*What is required*.
Reply with one number: the count of lines in the data that hold the string "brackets".

*Records for this exercise*.

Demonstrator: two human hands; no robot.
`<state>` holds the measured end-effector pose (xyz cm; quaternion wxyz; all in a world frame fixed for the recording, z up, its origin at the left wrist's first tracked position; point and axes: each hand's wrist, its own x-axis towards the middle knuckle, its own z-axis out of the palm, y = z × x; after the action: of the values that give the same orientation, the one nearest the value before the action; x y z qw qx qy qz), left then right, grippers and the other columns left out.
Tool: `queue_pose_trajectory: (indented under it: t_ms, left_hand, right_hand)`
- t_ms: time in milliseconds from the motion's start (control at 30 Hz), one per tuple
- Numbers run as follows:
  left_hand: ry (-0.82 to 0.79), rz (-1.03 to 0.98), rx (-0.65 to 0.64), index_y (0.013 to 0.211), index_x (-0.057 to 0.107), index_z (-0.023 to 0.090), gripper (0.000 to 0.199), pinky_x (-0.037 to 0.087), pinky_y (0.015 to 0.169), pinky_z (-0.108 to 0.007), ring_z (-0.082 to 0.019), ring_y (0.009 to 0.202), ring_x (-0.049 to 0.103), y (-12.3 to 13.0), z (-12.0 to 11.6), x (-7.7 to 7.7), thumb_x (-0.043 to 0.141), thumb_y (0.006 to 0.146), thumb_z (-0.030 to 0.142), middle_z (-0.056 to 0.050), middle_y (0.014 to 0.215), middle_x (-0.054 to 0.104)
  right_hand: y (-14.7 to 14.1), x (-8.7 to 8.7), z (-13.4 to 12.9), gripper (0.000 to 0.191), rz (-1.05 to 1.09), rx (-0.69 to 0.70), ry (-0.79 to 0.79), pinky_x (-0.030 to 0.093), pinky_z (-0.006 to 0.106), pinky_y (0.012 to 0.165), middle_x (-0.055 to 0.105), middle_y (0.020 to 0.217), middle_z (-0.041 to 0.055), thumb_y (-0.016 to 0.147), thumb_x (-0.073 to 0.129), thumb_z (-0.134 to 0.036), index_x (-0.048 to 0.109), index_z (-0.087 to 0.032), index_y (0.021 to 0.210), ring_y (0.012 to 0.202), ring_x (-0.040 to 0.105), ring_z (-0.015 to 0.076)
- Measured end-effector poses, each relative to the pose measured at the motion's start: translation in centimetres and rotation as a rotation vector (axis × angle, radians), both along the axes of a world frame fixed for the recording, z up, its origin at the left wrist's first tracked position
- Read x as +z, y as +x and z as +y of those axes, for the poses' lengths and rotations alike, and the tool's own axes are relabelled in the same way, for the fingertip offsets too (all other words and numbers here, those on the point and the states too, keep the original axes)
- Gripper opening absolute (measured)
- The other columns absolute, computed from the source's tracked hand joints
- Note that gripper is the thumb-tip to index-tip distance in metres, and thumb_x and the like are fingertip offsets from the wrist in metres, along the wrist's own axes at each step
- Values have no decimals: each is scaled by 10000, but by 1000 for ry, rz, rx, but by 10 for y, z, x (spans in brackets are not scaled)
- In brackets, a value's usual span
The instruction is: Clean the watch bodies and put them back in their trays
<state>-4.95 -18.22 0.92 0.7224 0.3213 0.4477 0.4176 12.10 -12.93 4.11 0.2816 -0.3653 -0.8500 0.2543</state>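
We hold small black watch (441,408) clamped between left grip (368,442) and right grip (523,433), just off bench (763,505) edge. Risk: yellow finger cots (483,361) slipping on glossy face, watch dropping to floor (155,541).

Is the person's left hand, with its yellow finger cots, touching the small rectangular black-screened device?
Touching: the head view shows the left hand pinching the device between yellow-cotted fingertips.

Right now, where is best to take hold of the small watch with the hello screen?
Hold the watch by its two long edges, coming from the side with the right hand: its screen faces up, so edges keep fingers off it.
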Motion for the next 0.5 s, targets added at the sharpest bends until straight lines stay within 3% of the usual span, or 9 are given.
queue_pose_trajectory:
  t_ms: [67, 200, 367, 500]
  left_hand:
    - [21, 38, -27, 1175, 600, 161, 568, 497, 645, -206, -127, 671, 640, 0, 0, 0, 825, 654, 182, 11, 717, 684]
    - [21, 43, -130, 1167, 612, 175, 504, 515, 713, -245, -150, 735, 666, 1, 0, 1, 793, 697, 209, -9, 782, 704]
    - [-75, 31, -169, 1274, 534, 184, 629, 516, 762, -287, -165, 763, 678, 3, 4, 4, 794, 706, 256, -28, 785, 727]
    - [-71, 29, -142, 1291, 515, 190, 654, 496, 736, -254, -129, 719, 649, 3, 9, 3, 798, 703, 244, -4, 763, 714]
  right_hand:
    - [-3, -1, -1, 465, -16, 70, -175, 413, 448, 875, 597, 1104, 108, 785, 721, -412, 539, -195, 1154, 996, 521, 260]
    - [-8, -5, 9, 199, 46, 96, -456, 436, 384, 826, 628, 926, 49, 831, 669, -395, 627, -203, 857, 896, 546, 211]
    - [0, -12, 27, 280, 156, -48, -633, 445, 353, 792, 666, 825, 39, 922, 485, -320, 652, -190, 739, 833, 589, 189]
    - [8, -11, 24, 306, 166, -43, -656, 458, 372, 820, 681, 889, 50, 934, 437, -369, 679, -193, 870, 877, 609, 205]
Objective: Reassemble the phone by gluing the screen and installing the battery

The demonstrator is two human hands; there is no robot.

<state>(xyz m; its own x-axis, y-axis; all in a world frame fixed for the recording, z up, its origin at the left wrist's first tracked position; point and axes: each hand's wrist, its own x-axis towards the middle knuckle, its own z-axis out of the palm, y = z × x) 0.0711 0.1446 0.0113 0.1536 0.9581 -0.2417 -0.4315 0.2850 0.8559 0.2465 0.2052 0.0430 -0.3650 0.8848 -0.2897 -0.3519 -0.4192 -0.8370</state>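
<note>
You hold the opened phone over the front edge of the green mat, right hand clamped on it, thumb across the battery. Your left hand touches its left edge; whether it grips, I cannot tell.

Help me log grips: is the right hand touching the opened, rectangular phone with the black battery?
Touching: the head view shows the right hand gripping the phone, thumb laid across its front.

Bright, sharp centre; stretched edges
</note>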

*Task solution*.
2